If humans don’t create meaning and purpose in their lives and for the world, then no one else will do it for them.

1. And then, I can sense all too clearly the origins of the human yearning for a loving, benevolent, and caring god. As mammals—especially as the helpless, big-brained offspring of narrow-hipped primates—we depend on our parents for our very lives during early development. And later, when we discover in adolescence that mother and father are just human beings and fallible after all, we still yearn for that sense of a protective parent. And so we come to believe in a sky father and an earth mother to watch over us and guide our actions. I sometimes imagine that sea turtles, who break out of their shells and race across the sand toward the water, never having any sense of a guarding and guiding parent, might choose to worship as a god. Perhaps they would venerate a luminous presence in the sky, like the full moon that pulls the tide close to the nest and guides them to the sea. See One True Religion from April 15, 2011.

2. See Three Things We Don’t Know About Physics (I) and (II) from December 30, 2012, and January 6, 2013.

3. Up to the limits of quantum mechanics, where probabilities and statistics take over from direct, impactful observation.

4. This was when I worked at Applied Biosystems as a technical writer.

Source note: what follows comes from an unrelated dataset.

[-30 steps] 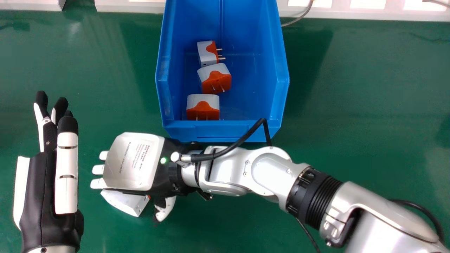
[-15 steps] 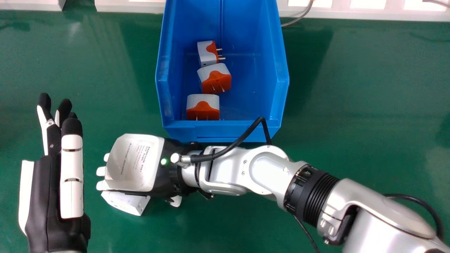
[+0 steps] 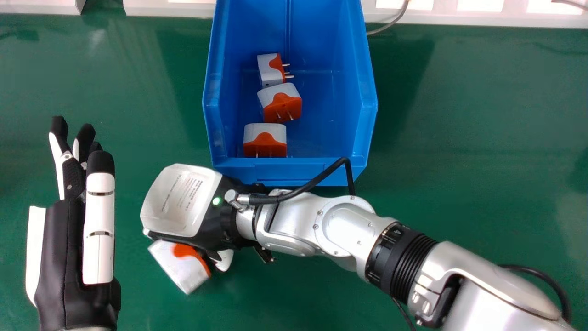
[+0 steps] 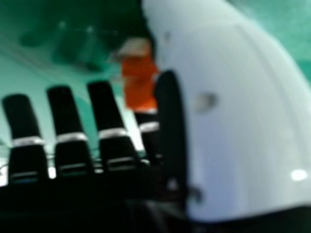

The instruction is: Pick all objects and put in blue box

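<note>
Right hand [image 3: 197,207] — pinching one white-and-orange plug [image 3: 179,266]. Blue box [image 3: 289,172] contains three similar plugs [image 3: 265,140]. Left hand [image 3: 69,239] — open.

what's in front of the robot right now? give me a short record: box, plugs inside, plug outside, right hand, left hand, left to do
box: blue box, on the green table
plugs inside: three, white and orange; far plug, middle plug, near plug
plug outside: loose plug, white and orange, left of the box's near end
right hand: right hand, pinching the loose plug; lifted or not, can't tell
left hand: left hand, open, empty, at the view's left
left to do: loose plug not yet in box
</note>
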Robot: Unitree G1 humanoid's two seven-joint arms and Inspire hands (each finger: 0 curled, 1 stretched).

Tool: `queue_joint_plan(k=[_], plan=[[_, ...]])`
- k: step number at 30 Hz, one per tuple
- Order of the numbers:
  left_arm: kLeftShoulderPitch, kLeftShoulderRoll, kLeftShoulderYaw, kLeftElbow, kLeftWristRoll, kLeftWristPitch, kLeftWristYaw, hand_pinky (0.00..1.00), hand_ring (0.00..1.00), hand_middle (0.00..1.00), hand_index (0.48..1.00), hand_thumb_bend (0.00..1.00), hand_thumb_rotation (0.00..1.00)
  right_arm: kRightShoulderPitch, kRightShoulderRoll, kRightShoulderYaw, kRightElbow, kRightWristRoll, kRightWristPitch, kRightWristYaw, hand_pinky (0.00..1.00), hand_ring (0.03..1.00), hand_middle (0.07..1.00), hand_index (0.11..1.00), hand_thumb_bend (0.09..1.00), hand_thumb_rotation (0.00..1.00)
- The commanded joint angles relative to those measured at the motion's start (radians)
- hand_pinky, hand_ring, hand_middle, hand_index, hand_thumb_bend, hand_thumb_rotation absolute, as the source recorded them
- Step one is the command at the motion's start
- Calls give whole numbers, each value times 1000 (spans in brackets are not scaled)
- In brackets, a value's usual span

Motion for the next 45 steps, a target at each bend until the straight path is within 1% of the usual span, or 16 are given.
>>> queue_joint_plan(k=[1,3,5,6,11,13,16,18,19,21,25,26,32,38,40,45], plan=[[5,-2,-4,-27,6,-10,4,1000,1000,1000,1000,508,961,-5,27,-3,-16,15,18,6,516,600,647,498,490,161],[5,-1,-6,-28,16,-16,6,1000,1000,1000,1000,508,969,-11,27,22,-17,-20,28,-29,472,560,627,497,497,149],[5,1,-7,-30,27,-15,8,1000,1000,1000,1000,509,983,-10,30,44,-16,-52,52,-65,372,460,507,526,511,52],[6,1,-8,-33,25,-11,7,1000,1000,1000,1000,509,986,-11,32,48,-13,-55,55,-72,338,426,478,533,514,29],[3,-4,-11,-38,15,-7,6,1000,1000,1000,1000,500,972,4,30,-7,-2,37,15,-18,343,412,456,506,525,4],[3,-8,-13,-41,1,-2,5,1000,1000,1000,1000,498,953,12,22,-18,-13,58,17,3,318,381,436,510,525,2],[1,-5,-11,-38,-10,-2,0,1000,1000,1000,1000,506,938,15,12,-22,-23,66,20,12,245,289,407,510,525,0],[1,-5,-11,-40,-4,1,3,1000,1000,1000,1000,509,934,19,10,-22,-28,64,34,14,234,274,401,512,524,0],[1,-8,-11,-41,-15,2,2,1000,1000,1000,1000,510,938,17,12,-21,-25,65,40,22,249,292,408,513,525,0],[1,-9,-11,-42,-16,3,3,1000,1000,1000,1000,507,918,15,27,-26,-19,72,78,82,204,256,445,494,529,0],[3,-8,-12,-47,-3,10,7,1000,1000,1000,1000,499,932,15,53,-66,-37,137,144,242,121,188,467,485,528,0],[4,-9,-12,-47,1,9,8,1000,1000,1000,1000,498,933,21,55,-73,-43,144,158,250,118,183,468,485,528,0],[6,-5,-12,-49,1,7,5,1000,1000,1000,1000,510,942,38,59,-97,-74,176,224,303,158,231,472,488,526,0],[11,-2,-10,-54,12,11,7,1000,1000,1000,1000,514,949,79,14,-120,-135,213,174,238,178,261,414,532,515,0],[11,-2,-10,-53,7,10,5,1000,1000,1000,1000,508,957,90,10,-130,-145,224,172,237,176,258,456,498,522,0],[2,1,-3,-47,-4,13,2,1000,1000,1000,1000,504,949,98,5,-143,-153,248,162,236,212,358,461,556,505,0]])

The company made the genetic analyzers used in the Human Genome Project and other applications, and I was in daily contact with scientists and engineers working on these issues.

5. Essentially, that other ninety percent of human DNA is involved with the timing and cuing of cellular development and the differentiation of cell and tissue types. Think of the protein-coding genes as the body’s parts list, and the rest of the genome as the assembly manual. When we have finally mapped out all these relationships, I believe we will be looking at the most elegant piece of natural art in the universe.